En toda África, la esclavitud era una realidad. En Malí y Songhay, los esclavos cultivaban los campos y producían el grano que alimentaba a los ejércitos imperiales. En el África occidental musulmana, las grandes plantaciones esclavistas abastecían a los mercados de algodón, índigo y alimentos. La aristocracia fulbe de Futa Jallon dependía de miles de esclavos para mantener sus fincas en funcionamiento. En Masina, los gobernantes ampliaron la agricultura esclavista para recaudar impuestos destinados a la defensa. Incluso las élites religiosas —imanes y sacerdotes— poseían esclavos y los utilizaban para glorificar a sus deidades o financiar guerras santas. No se trataba de un caso aislado. Desde la costa de Angola hasta las sabanas del norte de Nigeria, la esclavitud estaba presente en todas partes. Algunas sociedades tenían menos esclavos, pero casi todas los tenían. La idea de que solo los reinos centralizados practicaban la esclavitud ignora el hecho de que incluso las pequeñas aldeas de las llamadas sociedades «sin Estado» saqueaban a sus vecinos o compraban cautivos para trabajar la tierra.
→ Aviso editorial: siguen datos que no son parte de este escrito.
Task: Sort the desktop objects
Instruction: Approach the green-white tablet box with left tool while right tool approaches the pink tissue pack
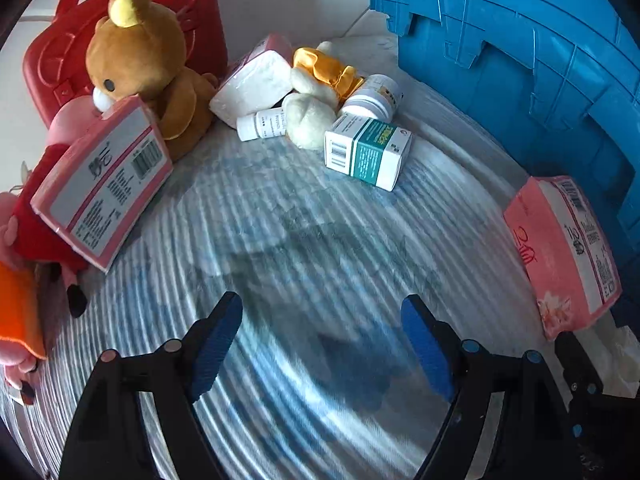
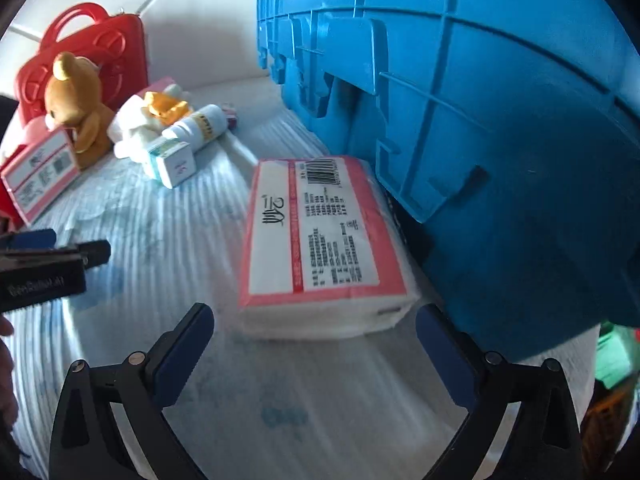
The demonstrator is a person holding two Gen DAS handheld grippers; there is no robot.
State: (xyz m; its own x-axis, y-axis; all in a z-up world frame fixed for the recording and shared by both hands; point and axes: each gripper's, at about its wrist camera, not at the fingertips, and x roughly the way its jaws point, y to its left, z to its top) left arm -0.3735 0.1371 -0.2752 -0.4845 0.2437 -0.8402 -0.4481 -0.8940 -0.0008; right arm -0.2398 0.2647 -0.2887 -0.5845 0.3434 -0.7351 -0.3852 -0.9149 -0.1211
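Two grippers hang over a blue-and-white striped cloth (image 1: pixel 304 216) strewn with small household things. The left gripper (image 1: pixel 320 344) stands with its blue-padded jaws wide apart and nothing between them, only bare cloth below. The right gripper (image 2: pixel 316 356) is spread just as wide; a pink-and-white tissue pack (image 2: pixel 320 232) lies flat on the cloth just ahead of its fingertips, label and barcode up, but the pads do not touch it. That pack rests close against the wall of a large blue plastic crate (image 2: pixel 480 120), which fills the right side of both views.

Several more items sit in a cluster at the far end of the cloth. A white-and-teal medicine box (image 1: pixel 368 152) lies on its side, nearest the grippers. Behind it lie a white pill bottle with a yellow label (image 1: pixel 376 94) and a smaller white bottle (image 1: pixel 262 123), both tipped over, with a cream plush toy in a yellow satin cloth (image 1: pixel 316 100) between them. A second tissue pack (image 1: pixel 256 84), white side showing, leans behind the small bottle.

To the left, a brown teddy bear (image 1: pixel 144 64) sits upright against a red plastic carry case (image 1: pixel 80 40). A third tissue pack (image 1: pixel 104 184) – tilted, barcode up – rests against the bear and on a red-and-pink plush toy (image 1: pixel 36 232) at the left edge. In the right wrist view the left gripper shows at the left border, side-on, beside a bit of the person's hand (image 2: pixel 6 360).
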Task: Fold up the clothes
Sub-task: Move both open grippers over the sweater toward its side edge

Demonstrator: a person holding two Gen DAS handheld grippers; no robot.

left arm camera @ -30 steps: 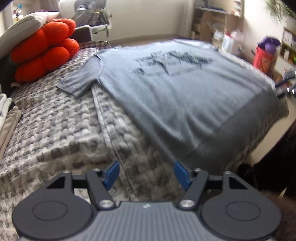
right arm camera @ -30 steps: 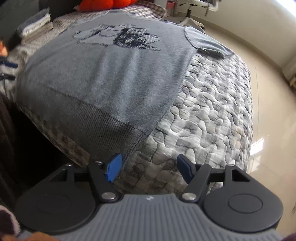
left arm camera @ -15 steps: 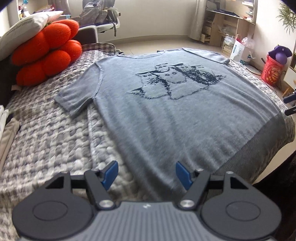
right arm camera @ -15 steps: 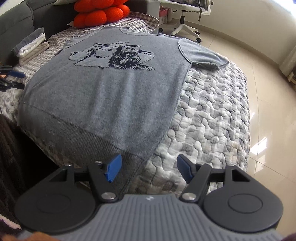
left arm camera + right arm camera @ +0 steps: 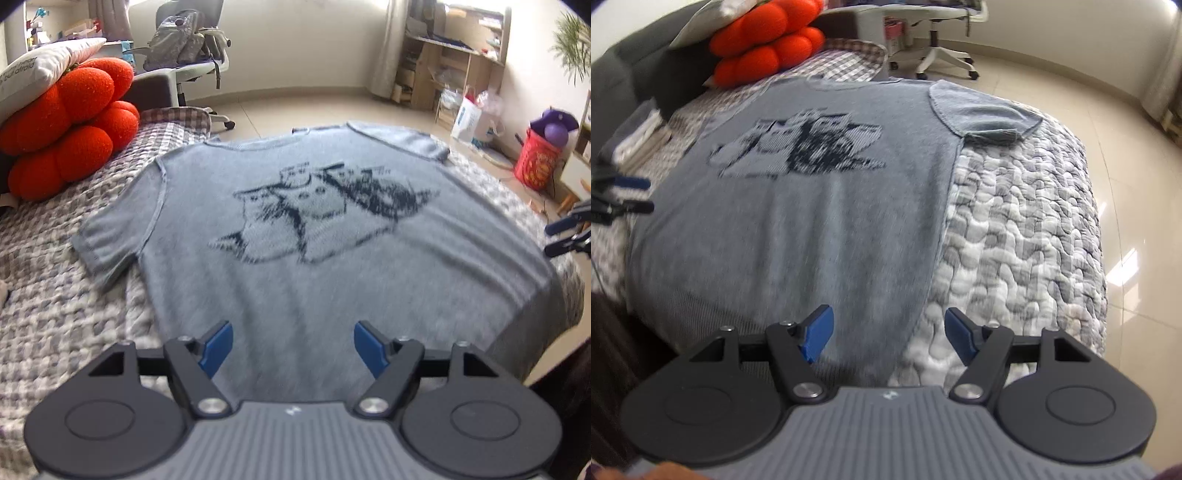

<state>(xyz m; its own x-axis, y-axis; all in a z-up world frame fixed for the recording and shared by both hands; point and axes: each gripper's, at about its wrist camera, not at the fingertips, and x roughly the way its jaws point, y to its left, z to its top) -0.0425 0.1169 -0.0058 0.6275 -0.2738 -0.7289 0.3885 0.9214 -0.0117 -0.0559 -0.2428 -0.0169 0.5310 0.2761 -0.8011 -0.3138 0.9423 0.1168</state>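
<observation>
Change since earlier: both hands have drifted inward over the bed, so the left wrist view, which a second ago looked down at bare quilt beside the shirt, now looks down at shirt fabric; the shirt itself lies where it lay.
Bed [image 5: 1027, 229]: covered by a grey-and-white quilted spread, with a checked part at its far end; it carries everything named below.
Sweater-knit t-shirt [image 5: 332, 258]: grey, short-sleeved, spread flat and face up across the bed, collar toward the far end, ribbed hem at the near edge of the bed; a dark cat print sits on the chest.
Shirt sleeves: one reaches toward the bed's left edge, the other [image 5: 982, 110] toward the right edge near the far corner.
Orange cushion [image 5: 70, 125]: lumpy, at the far left corner of the bed, with a white pillow on top.
Folded clothes [image 5: 635, 140]: a small stack at the left edge of the bed, apart from the shirt.
Left gripper [image 5: 291, 349]: hovers above the shirt's lower left part; its blue fingers [image 5: 216, 347] stand wide and are opening, nothing pressed between them.
Right gripper [image 5: 888, 339]: hovers above the shirt's lower right side seam; fingers wide apart, gripping nothing.
</observation>
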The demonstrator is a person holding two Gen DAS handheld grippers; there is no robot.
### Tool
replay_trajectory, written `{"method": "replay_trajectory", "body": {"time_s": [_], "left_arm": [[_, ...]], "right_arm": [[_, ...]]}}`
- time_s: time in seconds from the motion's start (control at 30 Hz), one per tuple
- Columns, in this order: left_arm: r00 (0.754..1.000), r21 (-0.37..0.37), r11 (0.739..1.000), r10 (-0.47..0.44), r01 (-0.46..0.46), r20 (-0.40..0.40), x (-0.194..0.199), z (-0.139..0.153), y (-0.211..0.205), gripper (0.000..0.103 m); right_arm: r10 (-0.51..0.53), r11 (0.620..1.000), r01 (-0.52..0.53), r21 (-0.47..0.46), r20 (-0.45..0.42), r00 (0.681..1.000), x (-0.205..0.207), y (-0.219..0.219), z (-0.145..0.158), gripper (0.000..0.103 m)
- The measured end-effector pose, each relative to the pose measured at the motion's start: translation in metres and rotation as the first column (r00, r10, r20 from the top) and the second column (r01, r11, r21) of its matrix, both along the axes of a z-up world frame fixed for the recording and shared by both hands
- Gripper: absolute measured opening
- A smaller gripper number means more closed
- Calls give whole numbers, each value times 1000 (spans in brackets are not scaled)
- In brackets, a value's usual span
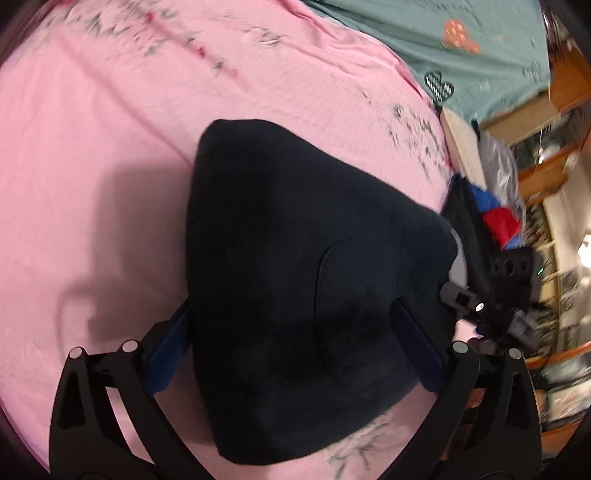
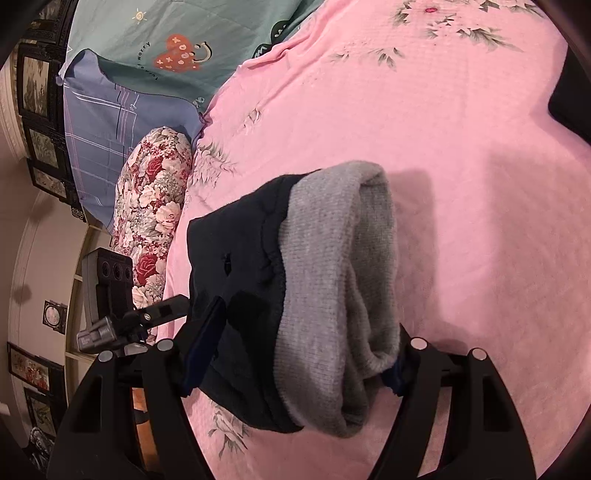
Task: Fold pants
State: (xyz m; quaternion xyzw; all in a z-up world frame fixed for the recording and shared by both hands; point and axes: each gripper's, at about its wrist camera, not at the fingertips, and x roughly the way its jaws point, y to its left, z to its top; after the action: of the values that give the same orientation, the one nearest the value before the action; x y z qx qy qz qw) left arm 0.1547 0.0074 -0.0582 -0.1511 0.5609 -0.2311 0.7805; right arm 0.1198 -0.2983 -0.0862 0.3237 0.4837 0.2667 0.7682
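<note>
- One pair of pants (image 1: 295, 280), dark navy outside with a grey fleecy lining (image 2: 332, 280) showing at one end; it hangs bunched above the bed, lifted off the sheet and casting shadows on it.
- One pink sheet (image 1: 110, 147) with grey-green flower prints covers the bed.
- One teal quilt (image 2: 155, 33) with a heart cartoon lies at the far edge of the bed, one blue checked pillow (image 2: 99, 125) beside it, and one bolster (image 2: 155, 206) in a red and white rose print lies along the bed's side.
- Two hand-held grippers, one in each view.
- The left hand-held gripper (image 1: 291, 354) has its blue-padded fingers (image 1: 166, 354) spread fairly wide, the dark cloth of the pants filling the gap between them; the pads press against the bundle on both sides, so it grips the pants.
- The right hand-held gripper (image 2: 295, 354) stands about as wide, one pad against the navy side and the other against the grey lining; it grips the same pants at the lined end.
- In each view the other gripper's body shows at the edge, just beside the cloth.
</note>
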Motion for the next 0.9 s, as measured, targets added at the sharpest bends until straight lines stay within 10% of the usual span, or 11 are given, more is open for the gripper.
{"method": "replay_trajectory", "body": {"time_s": [0.1,0.13,0.23,0.43,0.6,0.77,0.9], "left_arm": [[1000,81,997,-13,11,24,-2,3,-12,95],[999,105,994,-15,10,39,-4,6,-15,59],[999,82,997,-15,12,41,-7,15,-16,41],[973,145,989,-13,-21,229,-25,68,-20,28],[892,192,973,24,-124,452,-12,134,-14,28],[835,159,952,142,-263,531,47,150,4,28],[840,184,921,212,-342,499,114,129,16,28]], "right_arm": [[1,999,0,-54,5,1000,1,9,1,47],[4,998,-4,-56,-2,1000,1,11,0,42],[13,994,-8,-112,48,999,-3,20,17,38],[68,979,-22,-204,223,972,-2,36,71,37],[99,962,25,-270,434,895,30,60,131,37],[111,938,115,-327,598,794,83,90,152,37],[131,914,129,-386,580,804,144,116,126,37]]}}
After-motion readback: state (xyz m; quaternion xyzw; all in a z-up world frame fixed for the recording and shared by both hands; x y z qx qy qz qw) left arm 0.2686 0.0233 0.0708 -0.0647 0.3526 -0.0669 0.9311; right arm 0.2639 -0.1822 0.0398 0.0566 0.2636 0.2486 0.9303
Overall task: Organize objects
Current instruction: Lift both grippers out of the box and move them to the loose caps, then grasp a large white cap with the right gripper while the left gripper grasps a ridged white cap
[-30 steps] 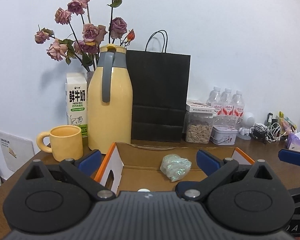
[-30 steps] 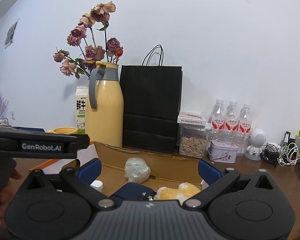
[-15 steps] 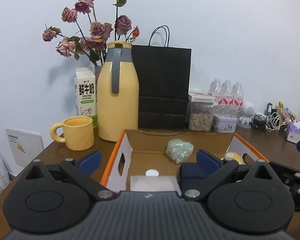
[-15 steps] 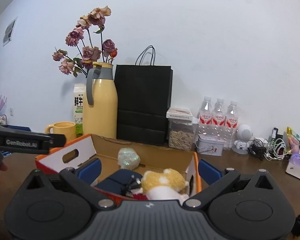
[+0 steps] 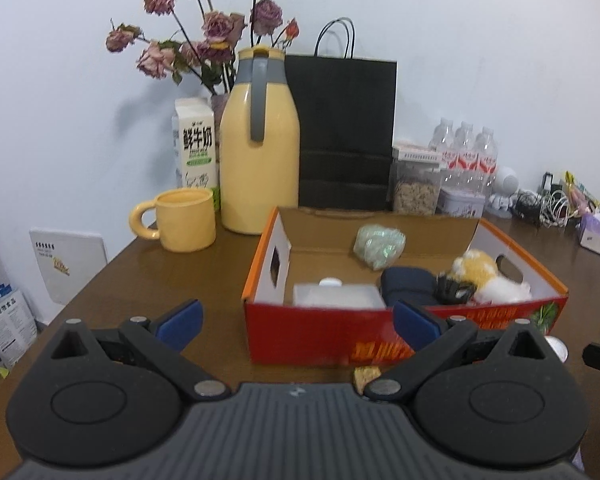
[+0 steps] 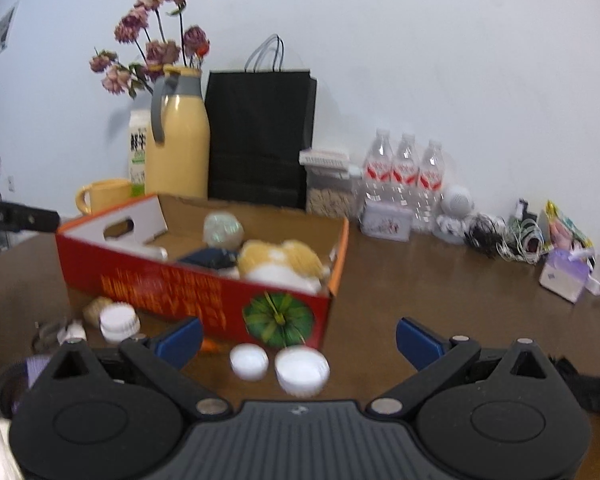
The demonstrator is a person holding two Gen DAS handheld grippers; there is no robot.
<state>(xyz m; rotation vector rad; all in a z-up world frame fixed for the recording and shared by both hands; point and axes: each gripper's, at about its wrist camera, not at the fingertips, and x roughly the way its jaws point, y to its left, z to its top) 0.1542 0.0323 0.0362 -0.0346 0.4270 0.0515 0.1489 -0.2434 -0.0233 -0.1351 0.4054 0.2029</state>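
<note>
Small white jars (image 6: 302, 370) lie on the brown table (image 6: 400, 280) right in front of the right gripper (image 6: 298, 334), between its wide-open, empty blue fingers (image 6: 180, 336). A round white cap (image 6: 249, 361) sits just beside the larger one, both touching nothing but the tabletop. Left of them, near the box's front wall, stands a third white jar (image 6: 118, 322) with a tan lump (image 6: 94, 308) beside it and some tangled dark items, too blurred to name. The left gripper (image 5: 296, 320) is also spread wide and holds nothing; it faces the box's near left corner, so the right hand is judged the nearer one for the loose jars.

Beyond them sits the red cardboard box (image 6: 204, 292), long side running left to right. Inside are a plush toy (image 6: 280, 258), a dark blue item (image 5: 410, 286), a clear box with a white cap (image 5: 338, 294) and a pale green wrapped bundle (image 5: 379, 245). Its floor is partly hidden by the front wall.

Farther back stand a yellow mug (image 5: 184, 224), a yellow jug (image 5: 260, 148), a milk carton (image 5: 196, 142), a black paper bag (image 5: 344, 132) and water bottles (image 6: 406, 176).
</note>
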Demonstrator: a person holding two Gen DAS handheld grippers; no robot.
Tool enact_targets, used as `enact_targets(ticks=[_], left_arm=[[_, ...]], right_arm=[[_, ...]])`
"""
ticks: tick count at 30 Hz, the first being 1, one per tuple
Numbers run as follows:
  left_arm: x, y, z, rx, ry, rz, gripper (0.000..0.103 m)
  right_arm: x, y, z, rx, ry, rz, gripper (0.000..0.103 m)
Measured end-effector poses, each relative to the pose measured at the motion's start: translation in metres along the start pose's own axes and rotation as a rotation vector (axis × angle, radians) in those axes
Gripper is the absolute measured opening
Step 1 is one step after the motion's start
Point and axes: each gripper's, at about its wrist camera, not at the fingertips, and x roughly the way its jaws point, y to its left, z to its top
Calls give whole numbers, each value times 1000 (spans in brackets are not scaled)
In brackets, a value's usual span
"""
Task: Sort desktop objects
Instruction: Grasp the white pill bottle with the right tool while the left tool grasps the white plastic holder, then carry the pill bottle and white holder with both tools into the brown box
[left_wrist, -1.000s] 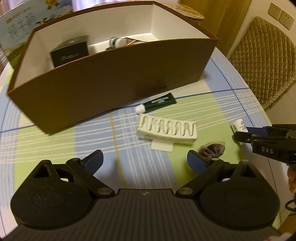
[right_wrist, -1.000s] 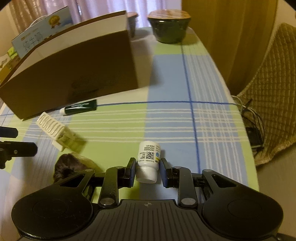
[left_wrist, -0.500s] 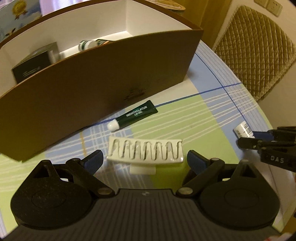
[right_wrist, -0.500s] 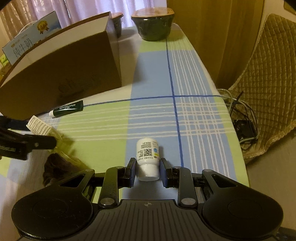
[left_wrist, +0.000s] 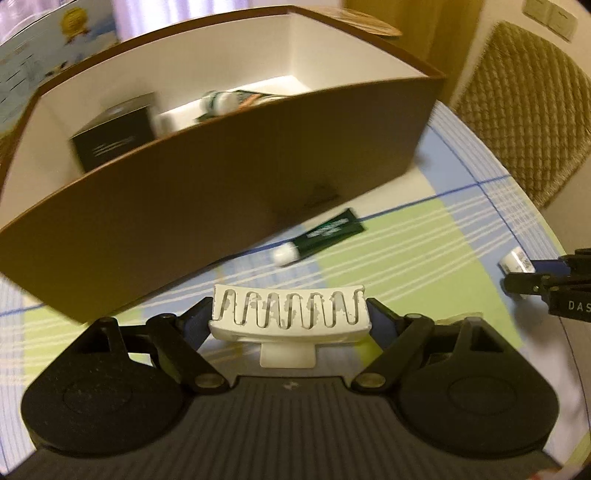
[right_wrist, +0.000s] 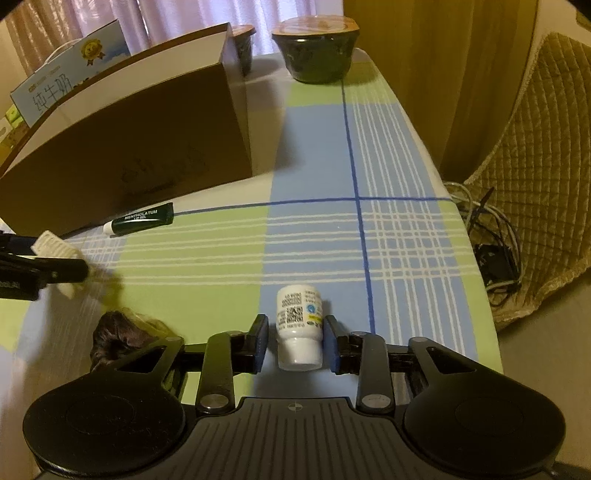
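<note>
My left gripper (left_wrist: 290, 319) is shut on a white hair claw clip (left_wrist: 290, 312) and holds it above the checked tablecloth, in front of the brown box (left_wrist: 221, 177). My right gripper (right_wrist: 295, 343) has its pads on both sides of a small white bottle (right_wrist: 299, 325) that lies on the cloth; a slight gap shows at the pads. A dark green Mentholatum tube (left_wrist: 321, 236) lies by the box's front wall; it also shows in the right wrist view (right_wrist: 142, 219). The clip and left gripper show at the left of the right wrist view (right_wrist: 55, 254).
The box holds a black carton (left_wrist: 110, 140) and a tube (left_wrist: 221, 101). A dark hair scrunchie (right_wrist: 118, 336) lies left of my right gripper. Dark lidded bowls (right_wrist: 317, 48) stand at the far table end. A quilted chair (right_wrist: 546, 147) and cables are off the right edge.
My left gripper moved onto the hair clip, closed on it and lifted it. My right gripper stayed around the white bottle, with the pads slightly wider apart.
</note>
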Motion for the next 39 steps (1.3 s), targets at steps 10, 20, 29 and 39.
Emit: enact_targets(ticks=[10,20,29,39], left_arm=[[-19,41,-45,-126,30,67,83],[-32,45,-84,-181,48,72,83],[-52,44,-78,-181,5,66,83],[-94,56,-53,-193,-111,30,83]], right_arm=[[7,7,5,-51,17,-25,31],[8,17,4,-114,36,-26,24],[-9,18,14,-56,26,59,24],[-34,30,40,-23,5,214,24]])
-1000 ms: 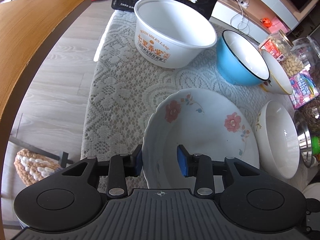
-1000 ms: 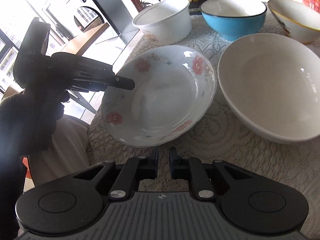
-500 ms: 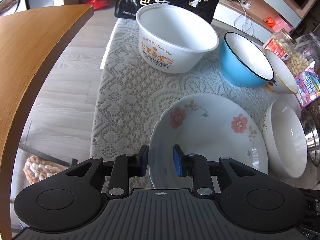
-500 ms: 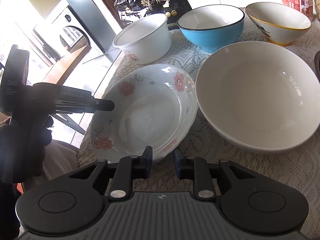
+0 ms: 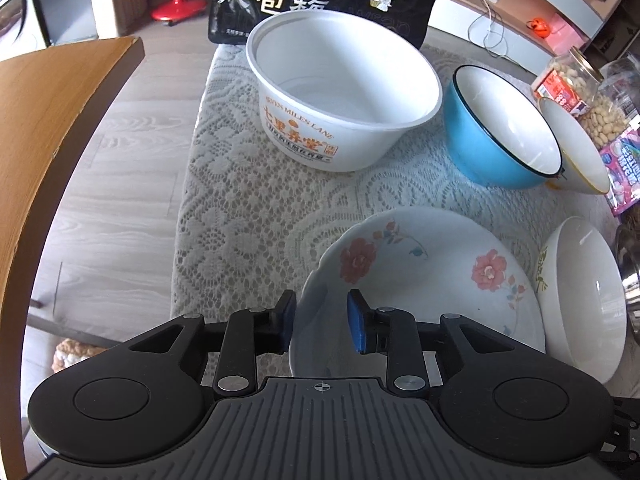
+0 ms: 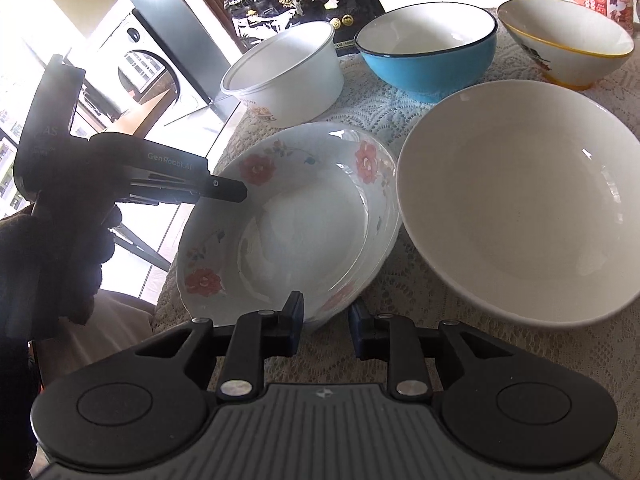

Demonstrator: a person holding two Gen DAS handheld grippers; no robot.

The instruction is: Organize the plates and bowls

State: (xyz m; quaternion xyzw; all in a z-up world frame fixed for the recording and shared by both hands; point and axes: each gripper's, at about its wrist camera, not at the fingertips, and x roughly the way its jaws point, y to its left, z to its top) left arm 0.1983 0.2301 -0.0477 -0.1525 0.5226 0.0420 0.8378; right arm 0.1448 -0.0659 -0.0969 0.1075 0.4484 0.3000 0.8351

En África, la esclavitud no era una cuestión moral. Era una cuestión de supervivencia, poder y control. Los reyes necesitaban esclavos para formar ejércitos. Los comerciantes necesitaban esclavos para transportar mercancías. Los agricultores necesitaban esclavos para despejar la tierra. Sin la esclavitud, estos sistemas se derrumbaban. La riqueza de una persona se medía en personas y no en tierras. Como tal, los esclavos eran la moneda del poder. Por eso los gobernantes africanos, ya fuera en Asante, Igboland o Sokoto, lucharon por preservar la institución. Algunos pueden haber utilizado un lenguaje espiritual para justificarla. Otros utilizaron costumbres legales o cortes religiosas. Pero, en el fondo, la esclavitud seguía siendo un sistema de explotación calculado y egoísta, mantenido por el poder político, tan brutal y sistemático como cualquier otro en América.
Si queremos hablar con honestidad sobre la esclavitud y su legado, debemos incluir la dimensión africana. La esclavitud en África no fue pasiva ni accidental, fue deliberada. Las élites africanas capturaban, vendían y esclavizaban a sus vecinos —y defendían ferozmente el sistema cuando los europeos intentaban acabar con él. Esto no excusa los crímenes del comercio transatlántico de esclavos ni el racismo que se desarrolló a partir de él, pero la verdad exige contexto. La esclavitud no fue inventada por los blancos. Era una institución humana, practicada en todos los continentes y en todas las sociedades, y mantenida en África durante siglos por los propios africanos.
Si queremos un futuro basado en la justicia, debe construirse sobre la verdad completa —no solo sobre las partes convenientes.